Why I don't use an Instant Pot? ›

1. The Instant Pot doesn't cook things as quickly as it seems. While you can supposedly cook recipes such as potatoes, soup, stews, rice, and more in a shorter amount of time, there's a major catch: For most recipes, you have to wait for the machine to properly release the pressure slowly.

Is the Instant Pot being discontinued? ›

Instant Brands, the company that makes the Instant Pot (as well as Pyrex, Corelle, and a few other product lines), announced that it was filing for Chapter 11 bankruptcy in June 2023. But that doesn't mean the company is going under, and for now it hasn't affected the availability of the Instant Pot.

Do people still use pressure cookers? ›

But while such hazards may have been possible in the past, they're practically fiction today. Pressure cookers are safe to use. More than that, they're incredibly useful. In this age of speed, efficiency, and optimization, there are few tools in the kitchen more suited to cooks who demand good food quickly.

Are pressure cookers worth having? ›

A pressure cooker saves 90 percent of the energy used to boil a pot on the hob. Some foods are perfect to cook under these hot and steamy conditions: a meat stock, for instance, takes advantage of all the pressure cooker's benefits.

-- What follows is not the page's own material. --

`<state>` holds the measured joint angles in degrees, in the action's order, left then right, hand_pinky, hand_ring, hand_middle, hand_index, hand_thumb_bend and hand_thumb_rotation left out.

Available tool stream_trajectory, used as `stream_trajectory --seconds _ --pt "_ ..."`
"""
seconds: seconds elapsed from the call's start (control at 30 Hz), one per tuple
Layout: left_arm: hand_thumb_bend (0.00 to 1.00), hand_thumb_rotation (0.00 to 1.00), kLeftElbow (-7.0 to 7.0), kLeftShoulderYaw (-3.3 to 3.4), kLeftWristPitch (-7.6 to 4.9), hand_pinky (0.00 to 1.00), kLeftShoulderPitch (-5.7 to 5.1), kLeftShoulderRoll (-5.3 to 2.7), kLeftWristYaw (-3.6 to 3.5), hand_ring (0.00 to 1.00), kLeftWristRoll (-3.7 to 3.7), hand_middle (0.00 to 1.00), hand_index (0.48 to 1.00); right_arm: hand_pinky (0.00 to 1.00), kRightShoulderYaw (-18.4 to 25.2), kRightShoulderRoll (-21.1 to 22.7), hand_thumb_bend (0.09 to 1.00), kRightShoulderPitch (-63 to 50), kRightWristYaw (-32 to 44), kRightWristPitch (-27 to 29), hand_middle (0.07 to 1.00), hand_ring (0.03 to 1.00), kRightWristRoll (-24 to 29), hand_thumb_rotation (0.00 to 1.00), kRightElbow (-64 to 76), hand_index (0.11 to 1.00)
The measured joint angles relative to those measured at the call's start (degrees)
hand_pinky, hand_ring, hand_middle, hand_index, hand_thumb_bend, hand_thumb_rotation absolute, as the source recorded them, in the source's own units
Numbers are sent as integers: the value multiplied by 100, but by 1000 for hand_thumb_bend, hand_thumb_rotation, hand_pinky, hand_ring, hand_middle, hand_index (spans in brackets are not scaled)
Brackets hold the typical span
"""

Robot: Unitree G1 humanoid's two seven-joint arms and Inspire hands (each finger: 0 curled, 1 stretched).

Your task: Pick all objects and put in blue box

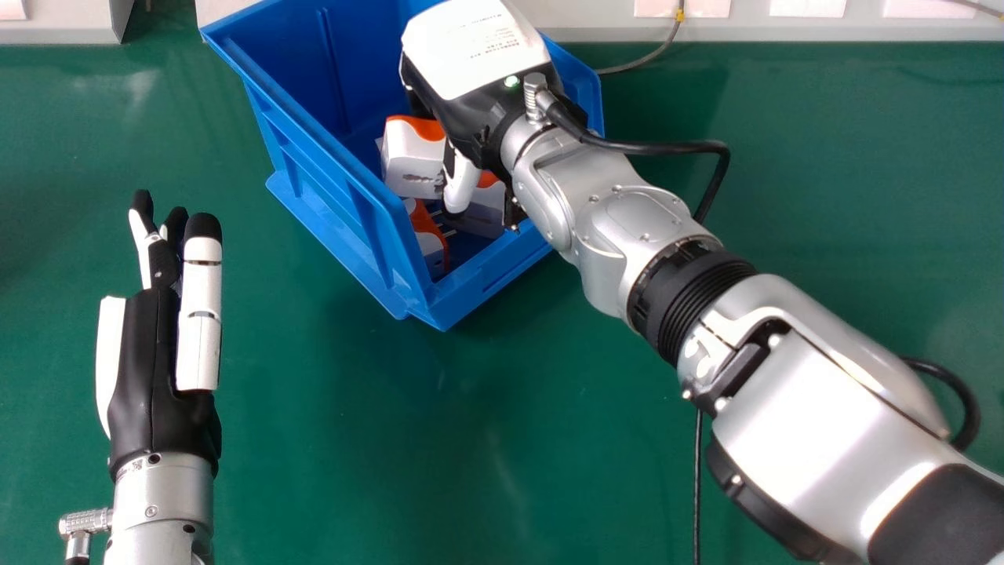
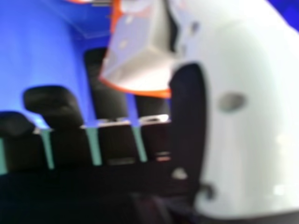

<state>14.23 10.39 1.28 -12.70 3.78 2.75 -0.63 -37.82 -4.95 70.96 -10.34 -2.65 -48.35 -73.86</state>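
Right hand point(image 1: 472, 49), fingers relaxed in blue box point(image 1: 339, 205): we should withdraw straight up, thumb point(image 1: 461, 187) clear of orange-and-white cartons point(image 1: 412, 166).

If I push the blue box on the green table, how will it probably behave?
The blue box would probably keep its shape, since its ribbed walls look like rigid plastic. It seems more likely to slide than roll, as it stands on a flat base. The white-and-orange items inside lie at different angles, so they might shift.

The box point(image 1: 345, 205) looks like smooth, glossy plastic. The forearm point(image 1: 808, 416) resembles satin metal; the table point(image 1: 471, 424) has a soft sheen.
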Motion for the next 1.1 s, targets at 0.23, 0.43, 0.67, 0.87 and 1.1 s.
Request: stream_trajectory --seconds 0.23,0.43,0.67,0.87,1.1 --pt "423 1000 0 0 9 989 1 0 2 1000 -2 1000 1000 403 -12 53 573 -130 -59 88 540 497 89 260 1 566" --pt "423 1000 0 0 12 989 15 0 1 1000 0 1000 1000 620 -91 95 668 -131 -5 70 774 732 59 415 12 716" --pt "423 1000 -9 0 13 993 56 0 -2 1000 3 1000 1000 832 -106 97 761 -136 -16 60 974 935 65 544 30 895" --pt "423 1000 -30 1 12 995 77 1 -3 1000 4 1000 1000 880 -84 96 770 -146 -29 -36 992 966 80 554 46 920" --pt "423 1000 -76 2 12 995 119 6 -3 1000 0 1000 1000 898 -75 92 770 -151 -51 -83 999 983 81 546 60 937"
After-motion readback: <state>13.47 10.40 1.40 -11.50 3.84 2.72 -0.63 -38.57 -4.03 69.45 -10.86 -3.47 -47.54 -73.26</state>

How do chefs deal with pressure? ›

On the job, one of the best ways to combat stress is to be organized and have everything ready before you start cooking. Once you know what dish you're making, get everything ready, chopped, pureed, and so on, so that you don't have to stop in the middle of the recipe to do yet another task.

Top Articles
Latest Posts
Article information

Author: Van Hayes

Last Updated:

Views: 6332

Rating: 4.6 / 5 (46 voted)

Reviews: 93% of readers found this page helpful

Author information

Name: Van Hayes

Birthday: 1994-06-07

Address: 2004 Kling Rapid, New Destiny, MT 64658-2367

Phone: +512425013758

Job: National Farming Director

Hobby: Reading, Polo, Genealogy, amateur radio, Scouting, Stand-up comedy, Cryptography

Introduction: My name is Van Hayes, I am a thankful, friendly, smiling, calm, powerful, fine, enthusiastic person who loves writing and wants to share my knowledge and understanding with you.